Название: Purple Hearts
Автор: Майкл Грант
Издательство: HarperCollins
Жанр: Учебная литература
Серия: The Front Lines series
isbn: 9781780316567
isbn:
There are things in my head, pictures and sounds and smells . . . I did not need to know these things, Gentle Reader. I could have lived my life and never known, but now I do, and perhaps it’s perverse of me, but I’m passing those terrible things along to you.
Not very nice of me, really.
Maybe that’s why the old guys, the veterans from the first war, don’t talk much. Maybe they don’t want to inflict it all on unsuspecting civilians. Maybe they are kinder than I am. But I figure you deserve the truth.
Here’s some truth: I once shot an SS prisoner in the throat. He was begging for his life, half dead from hunger and cold. He only had one boot and the other foot was black from some combination of trench foot and frostbite.
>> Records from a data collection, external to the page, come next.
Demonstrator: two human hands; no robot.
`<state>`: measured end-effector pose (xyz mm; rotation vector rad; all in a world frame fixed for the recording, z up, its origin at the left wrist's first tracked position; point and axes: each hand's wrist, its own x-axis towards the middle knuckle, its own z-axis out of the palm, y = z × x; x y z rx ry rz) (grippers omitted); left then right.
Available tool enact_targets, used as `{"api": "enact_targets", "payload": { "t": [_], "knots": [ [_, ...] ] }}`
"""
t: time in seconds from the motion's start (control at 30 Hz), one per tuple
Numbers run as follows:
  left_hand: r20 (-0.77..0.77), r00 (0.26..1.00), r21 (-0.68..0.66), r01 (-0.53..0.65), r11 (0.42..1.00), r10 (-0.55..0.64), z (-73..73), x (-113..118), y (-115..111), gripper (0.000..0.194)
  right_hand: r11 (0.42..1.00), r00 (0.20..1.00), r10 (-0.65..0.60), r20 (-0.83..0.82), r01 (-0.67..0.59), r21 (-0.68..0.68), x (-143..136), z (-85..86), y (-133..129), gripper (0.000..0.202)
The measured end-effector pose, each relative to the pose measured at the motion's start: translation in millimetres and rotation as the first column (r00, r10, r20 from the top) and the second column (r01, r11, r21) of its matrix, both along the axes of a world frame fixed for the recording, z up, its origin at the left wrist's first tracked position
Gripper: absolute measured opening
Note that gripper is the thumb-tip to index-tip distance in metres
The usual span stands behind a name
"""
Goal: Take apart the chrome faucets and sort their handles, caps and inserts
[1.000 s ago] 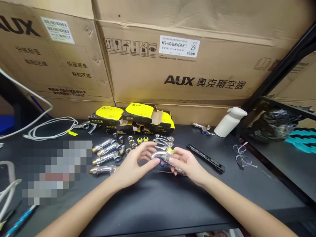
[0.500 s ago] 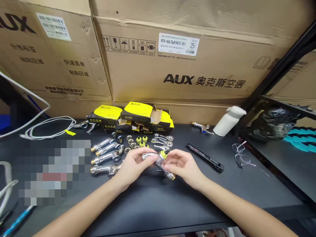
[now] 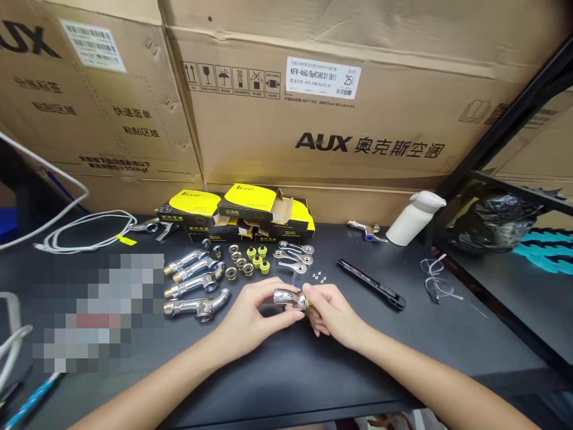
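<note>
My left hand [image 3: 253, 310] is closed around a chrome faucet body [image 3: 285, 297], held above the front of the table with its curved spout end to the left. My right hand [image 3: 333, 310] pinches the other end, where a sliver of a yellow-green valve cartridge [image 3: 308, 304] shows between the fingers. The rest of the cartridge is hidden. Several more chrome faucet bodies [image 3: 197, 307] lie in a column left of my hands. Beyond my hands are several yellow-green cartridges [image 3: 264, 267], metal rings [image 3: 230, 273], chrome lever handles [image 3: 293, 267] and tiny screws [image 3: 320, 277].
Black-and-yellow boxes [image 3: 248, 200] are stacked against a large carton [image 3: 250, 131]. On the right lie a black slim tool [image 3: 371, 285], eyeglasses [image 3: 439, 283], a white bottle [image 3: 412, 221] and another faucet [image 3: 367, 231]. A white cable [image 3: 85, 222] coils at the left.
The faucet body has been turned between my hands: its cartridge end now faces right, and its brass end is no longer visible. My left hand has moved slightly right, away from the loose faucet bodies.
</note>
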<state>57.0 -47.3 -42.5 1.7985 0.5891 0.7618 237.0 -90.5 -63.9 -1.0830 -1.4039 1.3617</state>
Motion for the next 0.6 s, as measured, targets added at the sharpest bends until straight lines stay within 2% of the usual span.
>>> {"api": "enact_targets", "payload": {
  "t": [0.1,0.17,0.43,0.53,0.6],
  "knots": [
    [0.028,0.999,-0.067,0.026,0.997,-0.024,0.2,2,-4,0.016,0.986,0.991,-0.11,0.081,0.099,0.133,-5,-2.6,-6,0.051],
    [0.051,0.998,-0.134,0.046,0.99,-0.039,-1.0,2,-5,0.015,0.974,0.98,-0.149,0.132,0.122,0.191,-6,-3.2,-8,0.05],
    [0.105,0.991,-0.355,0.115,0.928,-0.082,-9.3,5,-2,0.018,0.958,0.963,-0.209,0.173,0.166,0.235,-9,-8.1,-9,0.052],
    [0.12,0.989,-0.392,0.131,0.91,-0.09,-9.9,5,0,0.019,0.95,0.955,-0.231,0.183,0.181,0.254,-9,-4.2,-9,0.053],
    [0.148,0.985,-0.402,0.141,0.905,-0.088,-8.5,5,2,0.019,0.934,0.948,-0.229,0.223,0.15,0.323,-7,1.9,-10,0.049]
  ]
}}
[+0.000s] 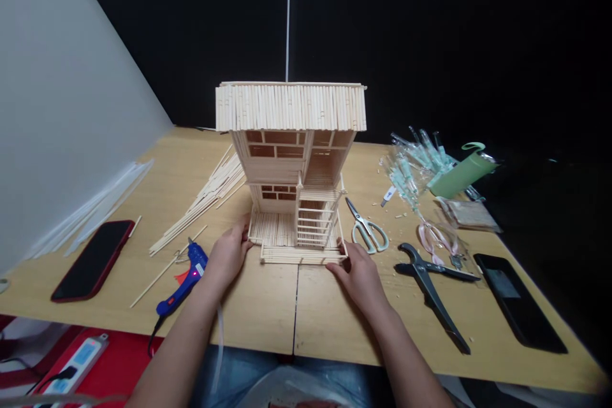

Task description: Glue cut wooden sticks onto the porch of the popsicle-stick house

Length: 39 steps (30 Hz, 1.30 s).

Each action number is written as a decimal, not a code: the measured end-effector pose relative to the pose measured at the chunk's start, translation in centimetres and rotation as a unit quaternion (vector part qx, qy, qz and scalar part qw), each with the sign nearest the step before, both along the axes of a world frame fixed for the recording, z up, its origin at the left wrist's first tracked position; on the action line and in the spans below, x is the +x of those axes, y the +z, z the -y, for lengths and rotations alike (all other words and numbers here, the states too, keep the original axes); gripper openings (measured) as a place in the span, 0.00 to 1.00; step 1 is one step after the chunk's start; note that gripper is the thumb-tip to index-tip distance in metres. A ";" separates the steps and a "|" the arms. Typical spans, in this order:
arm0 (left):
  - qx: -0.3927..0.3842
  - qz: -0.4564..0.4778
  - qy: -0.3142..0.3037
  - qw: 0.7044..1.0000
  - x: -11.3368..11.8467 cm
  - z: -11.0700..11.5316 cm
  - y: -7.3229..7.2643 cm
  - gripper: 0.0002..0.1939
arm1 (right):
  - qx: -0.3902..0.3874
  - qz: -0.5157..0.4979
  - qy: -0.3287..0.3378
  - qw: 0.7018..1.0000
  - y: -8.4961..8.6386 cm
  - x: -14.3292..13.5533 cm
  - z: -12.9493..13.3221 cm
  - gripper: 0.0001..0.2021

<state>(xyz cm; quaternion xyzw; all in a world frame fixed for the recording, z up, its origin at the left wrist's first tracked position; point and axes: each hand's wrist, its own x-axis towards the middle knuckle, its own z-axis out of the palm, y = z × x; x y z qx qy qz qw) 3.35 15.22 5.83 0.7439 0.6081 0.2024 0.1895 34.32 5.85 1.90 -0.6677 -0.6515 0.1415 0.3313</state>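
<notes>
A two-storey model house (280, 166) of thin wooden sticks stands upright on the table, with a slatted roof, window frames, a staircase and a railed front deck. My left hand (228, 252) is closed on the left front corner of its base. At the right front corner, my right hand (358, 271) grips the base, thumb in front and the other fingers partly hidden at the side. A blue glue gun (189, 277) with a lit red light lies beside my left forearm. Beyond my right hand lie scissors (368, 229) with pale handles.
Loose wooden sticks (196, 210) and white strips (102, 204) lie to the left, near a red-edged phone (95, 261). On the right are dark cutters (430, 290), pink-handled pliers (436, 242), a black phone (521, 303), a green pouch (463, 175) and plastic-wrapped items (415, 159). A power strip (79, 363) sits below.
</notes>
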 end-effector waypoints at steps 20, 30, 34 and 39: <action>0.185 0.032 0.008 0.982 0.3 7.0 -0.6 0.32 | -0.012 0.129 -0.113 0.985 2.1 5.1 -0.5 0.16; 0.151 0.119 -0.082 0.978 3.2 14.5 -0.8 0.16 | -0.039 0.155 -0.183 0.970 2.8 4.9 1.5 0.15; 0.125 0.137 -0.101 0.977 3.6 15.3 -1.3 0.14 | 0.012 0.137 -0.073 0.988 3.2 0.4 4.3 0.13; 0.124 0.147 -0.129 0.973 4.1 15.2 -0.9 0.13 | 0.028 0.129 0.225 0.966 1.3 -5.7 5.7 0.21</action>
And I put a carbine round right through his Nazi throat. I could have shot him in the head, but I wanted him to have a few seconds to reflect on the fact that he was going to die.
You don’t approve, Gentle Reader? Are you tut-tutting and shaking your head? You would never do that? Oh? Were you there in the Hürtgen? Were you there on Elsenborn Ridge? No? Then with the greatest respect I have to tell you that your moral opinion means nothing to me. My judges are the filthy, freezing, starving men and women who were there with me. Come with me to the beach and the bocage and the forests, Gentle Reader, spend a few days, and then render your judgment.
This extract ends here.